Une menace pour la sécurité nationale

Ce type de technique pourrait également être un problème de sécurité nationale pour certains pays devant composer avec des adversaires géopolitiques s’appuyant sur des faux pour les tromper.

Todd Myers, responsable de l’automatisation pour la Direction de la technologie CIO à la National Geospatial-Intelligence Agence, a mis en garde l’armée américaine contre cette perspective dès 2019 suite au progrès de la Chine dans ce domaine. Grâce à une technique émergente appelée « réseaux antagonistes génératifs », le pays peut en effet inciter les ordinateurs à « voir » des objets qui n’existent pas dans des paysages ou dans des images satellites.

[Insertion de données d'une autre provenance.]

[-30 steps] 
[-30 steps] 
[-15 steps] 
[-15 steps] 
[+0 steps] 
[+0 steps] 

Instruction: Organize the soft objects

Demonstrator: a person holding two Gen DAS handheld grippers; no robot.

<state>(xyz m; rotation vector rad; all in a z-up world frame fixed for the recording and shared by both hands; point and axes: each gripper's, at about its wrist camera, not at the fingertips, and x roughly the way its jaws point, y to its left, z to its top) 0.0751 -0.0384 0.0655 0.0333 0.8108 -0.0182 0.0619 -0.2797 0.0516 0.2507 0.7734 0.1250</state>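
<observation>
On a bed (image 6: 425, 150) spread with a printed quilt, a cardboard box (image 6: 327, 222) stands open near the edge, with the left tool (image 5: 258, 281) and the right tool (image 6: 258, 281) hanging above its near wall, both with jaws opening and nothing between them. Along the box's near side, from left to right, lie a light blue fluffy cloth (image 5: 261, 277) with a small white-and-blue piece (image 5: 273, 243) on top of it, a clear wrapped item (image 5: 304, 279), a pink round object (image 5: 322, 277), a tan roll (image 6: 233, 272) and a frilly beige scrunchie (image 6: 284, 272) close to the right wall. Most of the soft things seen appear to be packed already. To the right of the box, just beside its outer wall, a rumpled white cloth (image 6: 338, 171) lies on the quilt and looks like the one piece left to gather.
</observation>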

L’analyste avait à l’époque imaginé un scénario dans lequel un logiciel de planification militaire était trompé par de fausses données révélant un pont à un emplacement incorrect. « D’un point de vue tactique, vous pourriez alors entraîner vos forces à suivre une certaine route vers ledit pont, alors qu’en réalité il n’y a aucun pont« , expliquait alors Myers. « Et sur place, une grande surprise vous attend« .

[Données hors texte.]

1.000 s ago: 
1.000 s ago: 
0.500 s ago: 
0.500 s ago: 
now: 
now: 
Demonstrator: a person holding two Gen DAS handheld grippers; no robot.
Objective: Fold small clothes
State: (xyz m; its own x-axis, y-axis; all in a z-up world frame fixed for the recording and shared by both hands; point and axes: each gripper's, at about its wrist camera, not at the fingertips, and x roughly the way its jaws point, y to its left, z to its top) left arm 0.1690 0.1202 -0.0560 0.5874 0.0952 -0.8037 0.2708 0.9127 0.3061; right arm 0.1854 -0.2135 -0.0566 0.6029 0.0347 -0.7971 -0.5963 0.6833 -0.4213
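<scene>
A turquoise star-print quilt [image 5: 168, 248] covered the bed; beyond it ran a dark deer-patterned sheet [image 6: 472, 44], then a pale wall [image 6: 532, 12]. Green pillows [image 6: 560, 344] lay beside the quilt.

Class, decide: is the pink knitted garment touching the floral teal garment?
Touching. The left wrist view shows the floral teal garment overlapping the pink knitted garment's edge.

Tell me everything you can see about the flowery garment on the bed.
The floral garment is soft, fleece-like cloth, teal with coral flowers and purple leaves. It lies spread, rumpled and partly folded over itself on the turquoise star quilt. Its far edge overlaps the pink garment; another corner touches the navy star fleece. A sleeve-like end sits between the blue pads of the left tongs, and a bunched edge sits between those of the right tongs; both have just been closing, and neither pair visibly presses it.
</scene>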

Sensibiliser et contrer le problème

Pour Bo Zhao, de l’Université de Washington, la première étape pour s’attaquer à ce problème est de reconnaître la menace. Dans un récent article, le chercheur détaille comment il a pu créer avec son équipe leurs propres images satellites générées par l’IA. Ainsi qu’il le détaille dans The Verge, le but était alors de « démystifier l’idée que les images satellites sont d’une fiabilité absolue » et de « sensibiliser le public à l’influence potentielle de la géographie deepfake« . Selon lui, son article est en effet probablement le premier à aborder le sujet de ces « faux » dans ce domaine.

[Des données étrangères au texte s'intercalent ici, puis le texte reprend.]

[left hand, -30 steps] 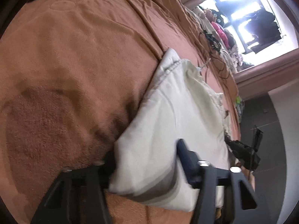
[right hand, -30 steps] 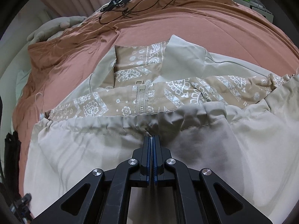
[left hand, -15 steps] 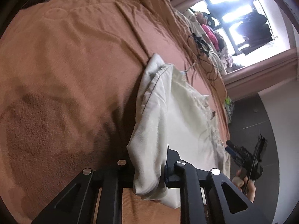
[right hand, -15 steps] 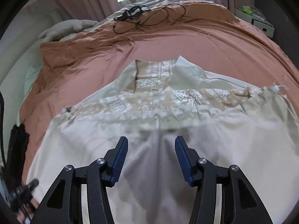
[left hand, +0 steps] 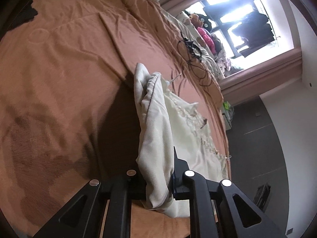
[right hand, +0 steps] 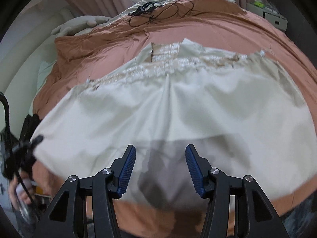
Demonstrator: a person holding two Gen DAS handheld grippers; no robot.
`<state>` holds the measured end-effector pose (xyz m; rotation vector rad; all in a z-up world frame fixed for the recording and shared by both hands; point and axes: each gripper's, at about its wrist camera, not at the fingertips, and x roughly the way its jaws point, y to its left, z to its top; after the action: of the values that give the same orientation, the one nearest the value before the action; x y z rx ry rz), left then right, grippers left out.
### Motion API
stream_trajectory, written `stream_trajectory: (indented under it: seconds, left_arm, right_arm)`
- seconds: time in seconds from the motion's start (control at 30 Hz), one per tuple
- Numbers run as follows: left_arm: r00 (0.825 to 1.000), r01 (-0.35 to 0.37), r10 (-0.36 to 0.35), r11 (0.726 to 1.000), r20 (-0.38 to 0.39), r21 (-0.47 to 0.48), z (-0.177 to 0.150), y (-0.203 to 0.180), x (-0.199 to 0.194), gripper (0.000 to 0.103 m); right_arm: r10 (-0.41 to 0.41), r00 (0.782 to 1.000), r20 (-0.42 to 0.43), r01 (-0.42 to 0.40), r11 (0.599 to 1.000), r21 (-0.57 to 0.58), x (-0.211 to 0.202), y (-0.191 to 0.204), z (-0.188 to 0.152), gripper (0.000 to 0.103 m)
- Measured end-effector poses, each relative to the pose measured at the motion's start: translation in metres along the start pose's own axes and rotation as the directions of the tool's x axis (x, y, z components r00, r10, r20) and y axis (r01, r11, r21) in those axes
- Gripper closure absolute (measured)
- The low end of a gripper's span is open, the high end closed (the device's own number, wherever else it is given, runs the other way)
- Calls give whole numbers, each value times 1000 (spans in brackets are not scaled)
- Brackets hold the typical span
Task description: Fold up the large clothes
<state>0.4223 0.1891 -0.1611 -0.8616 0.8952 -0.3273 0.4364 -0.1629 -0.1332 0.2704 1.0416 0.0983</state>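
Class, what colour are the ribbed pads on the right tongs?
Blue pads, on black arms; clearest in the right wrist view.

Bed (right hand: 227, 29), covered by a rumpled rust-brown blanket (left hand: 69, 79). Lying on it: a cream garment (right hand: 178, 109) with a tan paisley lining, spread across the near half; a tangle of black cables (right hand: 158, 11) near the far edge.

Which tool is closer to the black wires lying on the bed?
Neither by much, as far as these views show. The left tool pinches the cream garment's corner, and the right tool hangs open over its near edge; the black wires lie far beyond both.
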Motion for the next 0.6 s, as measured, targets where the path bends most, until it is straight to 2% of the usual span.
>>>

Dans le cadre de leur étude, Zhao et ses collègues ont également créé un logiciel de détection capable de repérer les contrefaçons satellitaires en fonction de caractéristiques telles que la texture, le contraste et la couleur. Ils soulignent en revanche qu’un tel outil aurait besoin de mises à jour constantes pour suivre les améliorations du deepfake.